> [WHAT NEEDS TO BE DONE]: Reply with each record repeated exactly.

(Saved data entries)
———

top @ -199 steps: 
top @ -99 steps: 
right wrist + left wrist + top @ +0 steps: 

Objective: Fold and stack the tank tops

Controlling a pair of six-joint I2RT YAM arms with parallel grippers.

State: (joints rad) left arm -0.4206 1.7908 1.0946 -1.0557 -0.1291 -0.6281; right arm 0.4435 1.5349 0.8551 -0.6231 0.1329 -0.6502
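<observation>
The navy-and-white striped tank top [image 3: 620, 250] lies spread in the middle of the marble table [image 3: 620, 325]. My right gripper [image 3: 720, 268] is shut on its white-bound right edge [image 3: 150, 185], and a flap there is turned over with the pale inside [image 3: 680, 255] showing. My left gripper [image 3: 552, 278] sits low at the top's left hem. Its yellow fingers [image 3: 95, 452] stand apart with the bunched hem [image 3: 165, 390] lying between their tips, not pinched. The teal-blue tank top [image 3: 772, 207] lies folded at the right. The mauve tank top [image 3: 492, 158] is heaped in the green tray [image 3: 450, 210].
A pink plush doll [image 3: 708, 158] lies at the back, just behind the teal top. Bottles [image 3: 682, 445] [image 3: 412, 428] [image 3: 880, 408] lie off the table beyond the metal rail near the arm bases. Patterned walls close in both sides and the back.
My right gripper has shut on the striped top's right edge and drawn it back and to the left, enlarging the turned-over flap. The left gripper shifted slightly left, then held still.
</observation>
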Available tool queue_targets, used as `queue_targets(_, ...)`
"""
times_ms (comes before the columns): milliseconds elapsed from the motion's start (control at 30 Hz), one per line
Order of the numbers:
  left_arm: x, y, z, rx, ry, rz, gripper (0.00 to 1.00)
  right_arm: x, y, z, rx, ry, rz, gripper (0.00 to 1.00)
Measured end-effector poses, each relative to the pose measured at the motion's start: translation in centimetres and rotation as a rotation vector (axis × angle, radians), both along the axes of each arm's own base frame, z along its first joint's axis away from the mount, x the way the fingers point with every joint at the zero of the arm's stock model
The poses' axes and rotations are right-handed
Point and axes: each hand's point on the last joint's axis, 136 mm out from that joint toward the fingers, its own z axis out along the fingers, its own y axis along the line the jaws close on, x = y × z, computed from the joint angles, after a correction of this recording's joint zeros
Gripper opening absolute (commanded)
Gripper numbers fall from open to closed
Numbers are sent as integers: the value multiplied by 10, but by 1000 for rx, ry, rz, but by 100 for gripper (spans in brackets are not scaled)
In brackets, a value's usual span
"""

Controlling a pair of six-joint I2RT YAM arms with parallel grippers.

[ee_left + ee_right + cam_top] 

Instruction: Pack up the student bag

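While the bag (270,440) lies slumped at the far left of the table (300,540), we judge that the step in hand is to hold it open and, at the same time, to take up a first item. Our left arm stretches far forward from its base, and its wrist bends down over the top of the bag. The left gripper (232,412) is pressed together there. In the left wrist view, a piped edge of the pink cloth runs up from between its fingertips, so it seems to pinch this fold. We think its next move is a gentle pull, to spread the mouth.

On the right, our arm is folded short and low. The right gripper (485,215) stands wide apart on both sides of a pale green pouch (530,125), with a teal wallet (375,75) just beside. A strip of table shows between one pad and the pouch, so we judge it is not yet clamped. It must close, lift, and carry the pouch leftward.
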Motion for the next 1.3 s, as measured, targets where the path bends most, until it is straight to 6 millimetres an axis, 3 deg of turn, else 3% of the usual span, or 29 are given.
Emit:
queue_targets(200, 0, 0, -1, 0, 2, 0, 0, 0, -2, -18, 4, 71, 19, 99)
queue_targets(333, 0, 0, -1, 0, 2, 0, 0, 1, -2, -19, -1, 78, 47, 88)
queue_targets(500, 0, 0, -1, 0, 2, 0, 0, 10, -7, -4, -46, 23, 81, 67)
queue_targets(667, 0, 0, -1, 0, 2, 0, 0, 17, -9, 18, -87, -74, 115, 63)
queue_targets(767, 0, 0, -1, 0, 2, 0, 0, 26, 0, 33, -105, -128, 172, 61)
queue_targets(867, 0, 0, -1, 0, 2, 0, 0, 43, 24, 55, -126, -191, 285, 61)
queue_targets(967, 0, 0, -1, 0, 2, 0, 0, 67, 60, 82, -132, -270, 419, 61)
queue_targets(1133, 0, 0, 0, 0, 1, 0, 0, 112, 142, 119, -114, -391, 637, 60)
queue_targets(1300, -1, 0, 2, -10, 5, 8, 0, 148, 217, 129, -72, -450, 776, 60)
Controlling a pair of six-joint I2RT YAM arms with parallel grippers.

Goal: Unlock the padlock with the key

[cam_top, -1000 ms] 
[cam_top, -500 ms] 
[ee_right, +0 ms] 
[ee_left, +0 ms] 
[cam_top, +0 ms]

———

> [WRITTEN ANSWER]:
top @ -199 steps: 
top @ -99 steps: 
right wrist + left wrist + top @ +0 steps: 

Objective: Fold and stack the tank tops

Controlling a pair of six-joint I2RT YAM arms with parallel grippers.

State: (joints rad) left arm -0.4206 1.7908 1.0946 -1.0557 -0.1291 -0.6281; right arm 0.4435 1.5349 0.8551 -0.6231 0.1329 -0.6502
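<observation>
The navy-and-white striped tank top [image 3: 620, 250] lies spread in the middle of the marble table [image 3: 620, 325]. My right gripper [image 3: 720, 268] is shut on its white-bound right edge [image 3: 150, 185], and a flap there is turned over with the pale inside [image 3: 680, 255] showing. My left gripper [image 3: 552, 278] sits low at the top's left hem. Its yellow fingers [image 3: 95, 452] stand apart with the bunched hem [image 3: 165, 390] lying between their tips, not pinched. The teal-blue tank top [image 3: 772, 207] lies folded at the right. The mauve tank top [image 3: 492, 158] is heaped in the green tray [image 3: 450, 210].
A pink plush doll [image 3: 708, 158] lies at the back, just behind the teal top. Bottles [image 3: 682, 445] [image 3: 412, 428] [image 3: 880, 408] lie off the table beyond the metal rail near the arm bases. Patterned walls close in both sides and the back.
My right gripper has shut on the striped top's right edge and drawn it back and to the left, enlarging the turned-over flap. The left gripper shifted slightly left, then held still.
</observation>
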Available tool queue_targets, used as `queue_targets(_, ...)`
"""
times_ms (comes before the columns): milliseconds elapsed from the motion's start (control at 30 Hz), one per line
Order of the numbers:
  left_arm: x, y, z, rx, ry, rz, gripper (0.00 to 1.00)
  right_arm: x, y, z, rx, ry, rz, gripper (0.00 to 1.00)
Measured end-effector poses, each relative to the pose measured at the motion's start: translation in centimetres and rotation as a rotation vector (axis × angle, radians), both along the axes of each arm's own base frame, z along its first joint's axis away from the mount, x the way the fingers point with every joint at the zero of the arm's stock model
The poses' axes and rotations are right-handed
Point and axes: each hand's point on the last joint's axis, 136 mm out from that joint toward the fingers, its own z axis out along the fingers, its own y axis along the line the jaws close on, x = y × z, computed from the joint angles, after a correction of this recording's joint zeros
Gripper opening absolute (commanded)
Gripper numbers fall from open to closed
Numbers are sent as integers: the value multiplied by 10, but by 1000 for rx, ry, rz, but by 100 for gripper (spans in brackets are not scaled)
In brackets, a value's usual span
"""

Controlling a pair of six-joint I2RT YAM arms with parallel grippers.

[ee_left + ee_right + cam_top] 

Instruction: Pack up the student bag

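While the bag (270,440) lies slumped at the far left of the table (300,540), we judge that the step in hand is to hold it open and, at the same time, to take up a first item. Our left arm stretches far forward from its base, and its wrist bends down over the top of the bag. The left gripper (232,412) is pressed together there. In the left wrist view, a piped edge of the pink cloth runs up from between its fingertips, so it seems to pinch this fold. We think its next move is a gentle pull, to spread the mouth.

On the right, our arm is folded short and low. The right gripper (485,215) stands wide apart on both sides of a pale green pouch (530,125), with a teal wallet (375,75) just beside. A strip of table shows between one pad and the pouch, so we judge it is not yet clamped. It must close, lift, and carry the pouch leftward.
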Motion for the next 1.3 s, as measured, targets where the path bends most, until it is straight to 6 millimetres an axis, 3 deg of turn, else 3% of the usual span, or 29 are given.
Emit:
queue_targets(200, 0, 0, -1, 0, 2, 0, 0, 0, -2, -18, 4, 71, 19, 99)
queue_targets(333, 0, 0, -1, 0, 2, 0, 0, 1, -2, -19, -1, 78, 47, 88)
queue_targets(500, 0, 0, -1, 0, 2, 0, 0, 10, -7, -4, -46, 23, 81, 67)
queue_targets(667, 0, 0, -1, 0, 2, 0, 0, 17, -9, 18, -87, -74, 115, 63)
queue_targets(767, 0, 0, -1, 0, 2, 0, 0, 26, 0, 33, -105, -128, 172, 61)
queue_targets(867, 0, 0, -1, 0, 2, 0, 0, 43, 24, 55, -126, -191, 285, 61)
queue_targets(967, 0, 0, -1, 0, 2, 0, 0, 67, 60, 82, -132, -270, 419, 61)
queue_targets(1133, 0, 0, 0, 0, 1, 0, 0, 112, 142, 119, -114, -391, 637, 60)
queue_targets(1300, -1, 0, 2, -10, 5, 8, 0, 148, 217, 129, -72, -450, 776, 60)
Controlling a pair of six-joint I2RT YAM arms with parallel grippers.

Goal: Unlock the padlock with the key

[cam_top, -1000 ms] 
[cam_top, -500 ms] 
[ee_right, +0 ms] 
[ee_left, +0 ms] 
[cam_top, +0 ms]

The generated output is now complete.